One of the most controversial moves of WWII was the atomic bombing of Hiroshima and Nagasaki.
On the pro side, Henry I. Miller writes:"During World War I, Europe lost most of an entire generation of young men. Combatant fatalities alone were approximately 13 million. Memories of that era were still fresh three decades later. In 1945, Allied military planners and political leaders were correct, both tactically and morally, in not wanting to repeat history. It was their duty to weigh carefully the costs and benefits for the American people, present and future. Had they been less wise or less courageous, the American post-war “baby boomer” generation would have been much smaller."
However, not all agree that it was necessary to achieve victory.

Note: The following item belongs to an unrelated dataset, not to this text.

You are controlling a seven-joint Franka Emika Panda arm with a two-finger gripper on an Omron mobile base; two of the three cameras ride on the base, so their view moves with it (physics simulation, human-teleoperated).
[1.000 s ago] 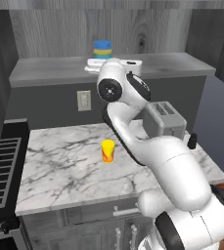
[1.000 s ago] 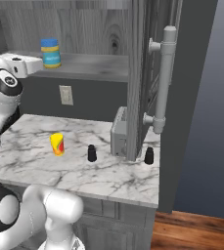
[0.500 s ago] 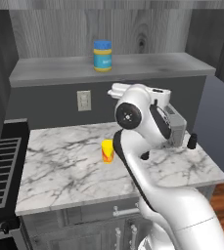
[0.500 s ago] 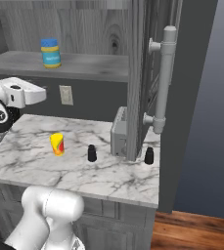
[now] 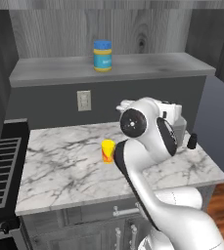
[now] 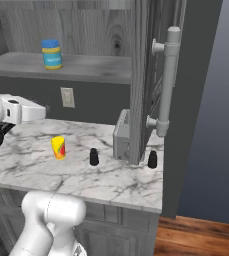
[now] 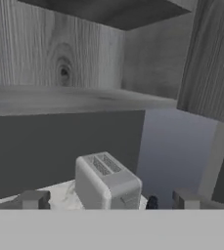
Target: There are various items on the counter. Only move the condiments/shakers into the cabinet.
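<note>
Up on the long flat grey shelf of the wood-grain cabinet (image 5: 147, 66), the squat blue-lidded jar with its blue label and yellow bands (image 5: 102, 55) is standing upright, so by my reading that condiment is already put away. Down on the white grey-veined marble counter (image 6: 46, 172), one small black bottle-shaped shaker (image 6: 93, 156) is sitting between the yellow and orange cup (image 6: 58, 147) and the silver toaster (image 6: 121, 136), while the second black shaker (image 6: 152, 159) is waiting past the toaster, just beside the open cabinet door with the long pale handle (image 6: 163, 80). The gripper (image 7: 111, 207) is hanging above the counter and looking toward the toaster, its fingertips (image 7: 33, 199) standing well apart with nothing between them, probably because a shaker is the next pick. The cup is staying put, since it is no condiment.
</note>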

Christopher Check, in his article
for Catholic Answers
writes:"[T]he vast majority of the victims were civilians. Why were the city
centers chosen as ground zero, where civilian populations were most
dense, rather than the industrial suburbs or the ports?
The bombings also violated the condition of proportionality. Necessarily
tied to the question of proportionality is the insistence on
“unconditional surrender,” which inevitably inspires both sides to
resort to desperate means. Once an aggressor has been rendered neutral,
to drive him to accept humiliating terms does not meet the Church’s
requirement to seek peace by every possible means.
I personally am conflicted on this issue. Part of me says that it was necessary to end the war and to get Japan to surrender; however, some sources say that Japan was already ready to surrender - they just weren't willing to submit to US terms. On that side, the bombs would not be justified because it caused great civilian loss for little benefit.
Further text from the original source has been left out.